4 Additional Class Actions Are Transferred to MOVEit MDL
Four more class actions -- three against Progress Software Corp. (PSC) and one against Health Care Service Corp. -- were transferred to In Re: MOVEit Customer Data Security Breach Litigation in conditional transfer order 28 (CTO-28), said a Wednesday Judicial Panel on Multidistrict Litigation clerk order. The order is stayed seven days from entry to allow any party to file a notice of opposition, it said.
The four negligence lawsuits in CTO-28 are Mirshokri v. Progress Software (docket 3:24-cv-00387), which also names Blue Shield of California and EyeMed Vision Care as defendants; Rehm v. Progress Software (docket 1:24-cv-01014), also naming Welltok and OSF Healthcare System; Weaver v. Progress Software (docket 2:24-cv-10157), also naming Welltok and Beaumont Health; and Slaughter v. Health Care Service (docket 1:24-cv-00560). The cases involve questions of fact related to PSC’s May MOVEit file transfer software data breach that are common to the actions previously transferred to the District of Massachusetts and assigned to Judge Allison Burroughs, it said.
In a Tuesday response to defendant Clearesult Consulting’s motion to vacate CTO-24 (see 2401090065), PSC counsel Jeffrey Tsai of DLA Piper said transfer of Dauch v. Clearesult is warranted because the action shares common questions of fact with cases in the MDL and transfer “will promote the just and efficient conduct of this litigation.” The panel has already ruled that the MOVEit vulnerability “is at the core of all cases” such that it would be “impossible” “to “disentangle the allegations against Progress ... from the allegations against other defendants,” said PSC's response.
Clearesult doesn’t dispute those findings and doesn’t argue that it will not seek discovery from PSC in the Dauch action, it said. Its reason justifying exclusion from the MDL is a pending motion to dismiss Dauch before the Western District of Texas, it said. Clearesult’s “apparent belief that this case will be dismissed on a motion to dismiss is not unique -- and it does not change the calculus,” said the response. Many defendants “share that same belief as to their own cases,” but as a preliminary matter, Burroughs “is equally capable of determining the motion to dismiss,” it said.
Presuming the outcome of a motion to dismiss “simply puts the cart before the horse,” said PSC’s response, saying one reason for an MDL is to “create an efficient way for addressing issues that are common to these cases at the pleadings stage as well as in discovery.” If Dauch fails as a matter of law, “that will be true even if the action is centralized into the MDL; if the action survives dismissal, it will benefit from the efficiencies of being centralized with the other actions that have 'the MOVEit vulnerability ... at [their] core,'” it said.

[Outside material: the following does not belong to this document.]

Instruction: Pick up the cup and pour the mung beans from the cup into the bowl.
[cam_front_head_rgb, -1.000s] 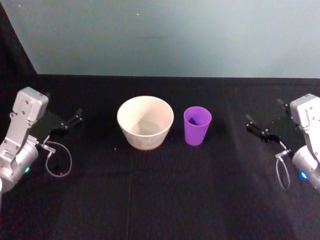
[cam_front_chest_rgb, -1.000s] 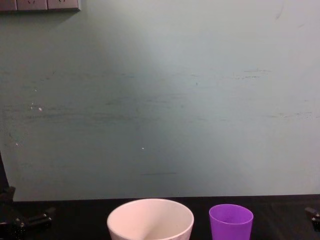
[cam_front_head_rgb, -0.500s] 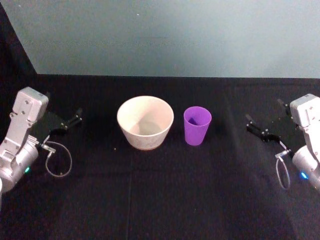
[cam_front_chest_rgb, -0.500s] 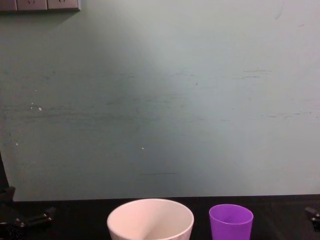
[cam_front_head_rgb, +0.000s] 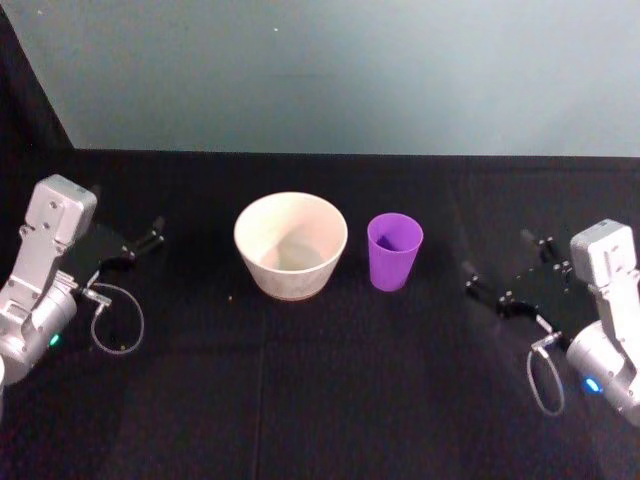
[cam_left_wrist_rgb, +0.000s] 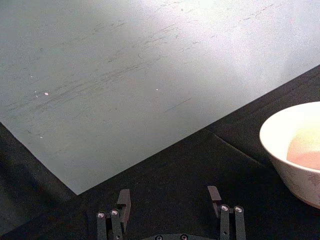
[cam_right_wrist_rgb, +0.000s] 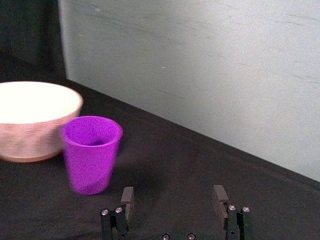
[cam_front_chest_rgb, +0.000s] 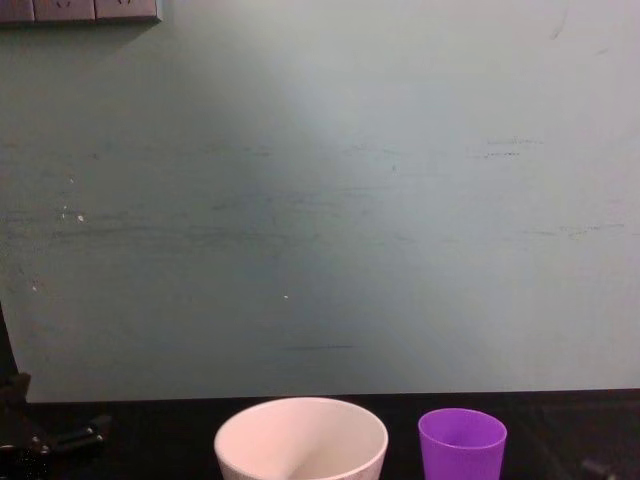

Once the Dauch action is transferred to the MDL, Clearesult can request that Burroughs “sever and remand its claims,” the response said.
Plaintiff Jason Dauch also opposes Clearesult’s motion to vacate, said his Tuesday response before the JPML. Aside from hoping that the Western District of Texas’s ruling will dispose of the action, Clearesult “never explains why the Western District of Texas is better equipped or more capable of resolving its motion than the District of Massachusetts which oversees the centralized litigation,” said the response. “Given the ‘common and complex factual questions as to how the MOVEit vulnerability occurred, the circumstances of the unauthorized access and data exfiltration, and Progress' response to it,'" plus the response of various downstream MOVEit users and customer-facing defendants, "the Western District of Massachusetts should be afforded the opportunity to rule on Defendant’s motion in the first instance,” it said.